Problem to solve
Below is a listing. Return the lines from the one that contains "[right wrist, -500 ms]" to the one that contains "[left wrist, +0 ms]", both ends included, verbatim and with no pictures.

Data for processing
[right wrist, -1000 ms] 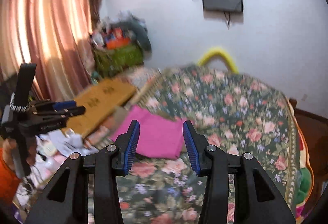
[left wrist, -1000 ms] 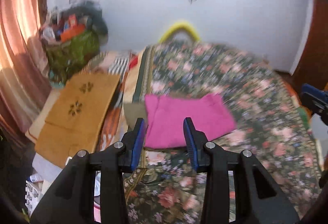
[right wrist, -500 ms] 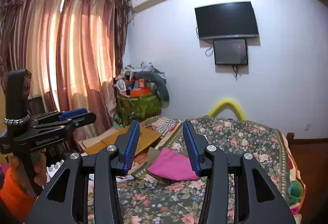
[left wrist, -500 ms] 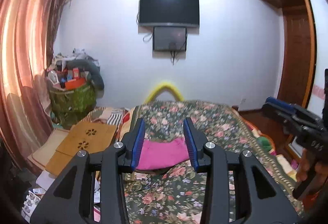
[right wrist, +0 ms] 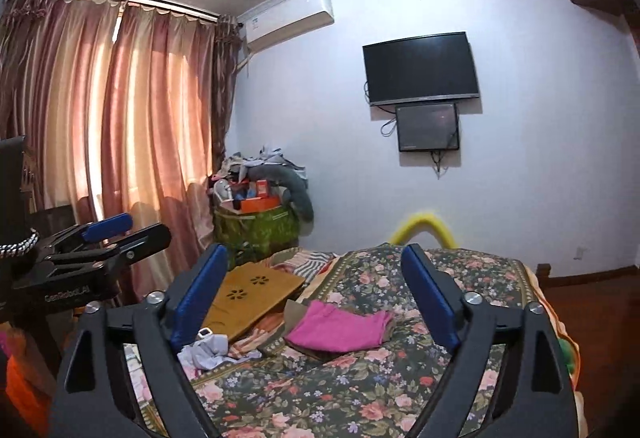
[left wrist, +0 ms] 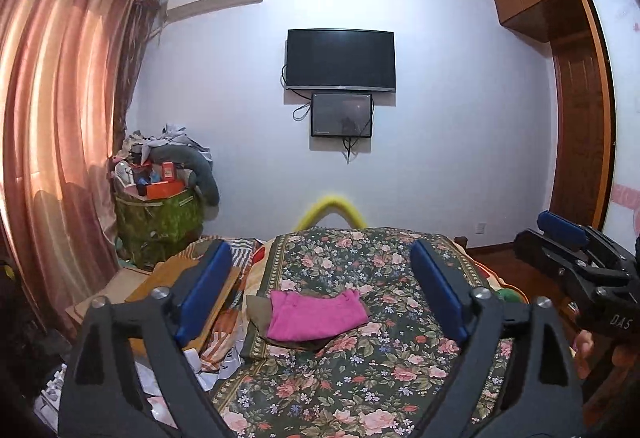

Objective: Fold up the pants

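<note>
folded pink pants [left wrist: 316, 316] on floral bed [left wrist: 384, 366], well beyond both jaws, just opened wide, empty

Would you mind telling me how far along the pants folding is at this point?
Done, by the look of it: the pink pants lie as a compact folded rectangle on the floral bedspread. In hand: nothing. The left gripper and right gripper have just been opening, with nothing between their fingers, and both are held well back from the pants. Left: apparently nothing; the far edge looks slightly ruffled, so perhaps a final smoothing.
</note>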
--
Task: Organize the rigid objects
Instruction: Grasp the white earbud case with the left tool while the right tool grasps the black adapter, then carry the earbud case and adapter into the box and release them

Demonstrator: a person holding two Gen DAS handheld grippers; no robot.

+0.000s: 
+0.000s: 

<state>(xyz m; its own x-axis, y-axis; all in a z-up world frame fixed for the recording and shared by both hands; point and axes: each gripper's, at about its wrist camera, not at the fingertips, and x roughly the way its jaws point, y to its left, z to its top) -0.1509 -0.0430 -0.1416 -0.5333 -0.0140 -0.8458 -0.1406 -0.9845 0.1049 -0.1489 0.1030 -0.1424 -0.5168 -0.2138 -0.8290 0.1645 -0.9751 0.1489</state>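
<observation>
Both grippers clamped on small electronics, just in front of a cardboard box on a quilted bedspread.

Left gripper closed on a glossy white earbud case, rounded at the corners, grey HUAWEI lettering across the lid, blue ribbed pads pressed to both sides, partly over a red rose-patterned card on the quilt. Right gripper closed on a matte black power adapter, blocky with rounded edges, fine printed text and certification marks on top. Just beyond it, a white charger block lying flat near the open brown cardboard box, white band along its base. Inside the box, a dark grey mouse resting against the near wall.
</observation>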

Written solution
[right wrist, -500 ms] 
[left wrist, -500 ms] 
[right wrist, +0 ms] 
[left wrist, +0 ms] 

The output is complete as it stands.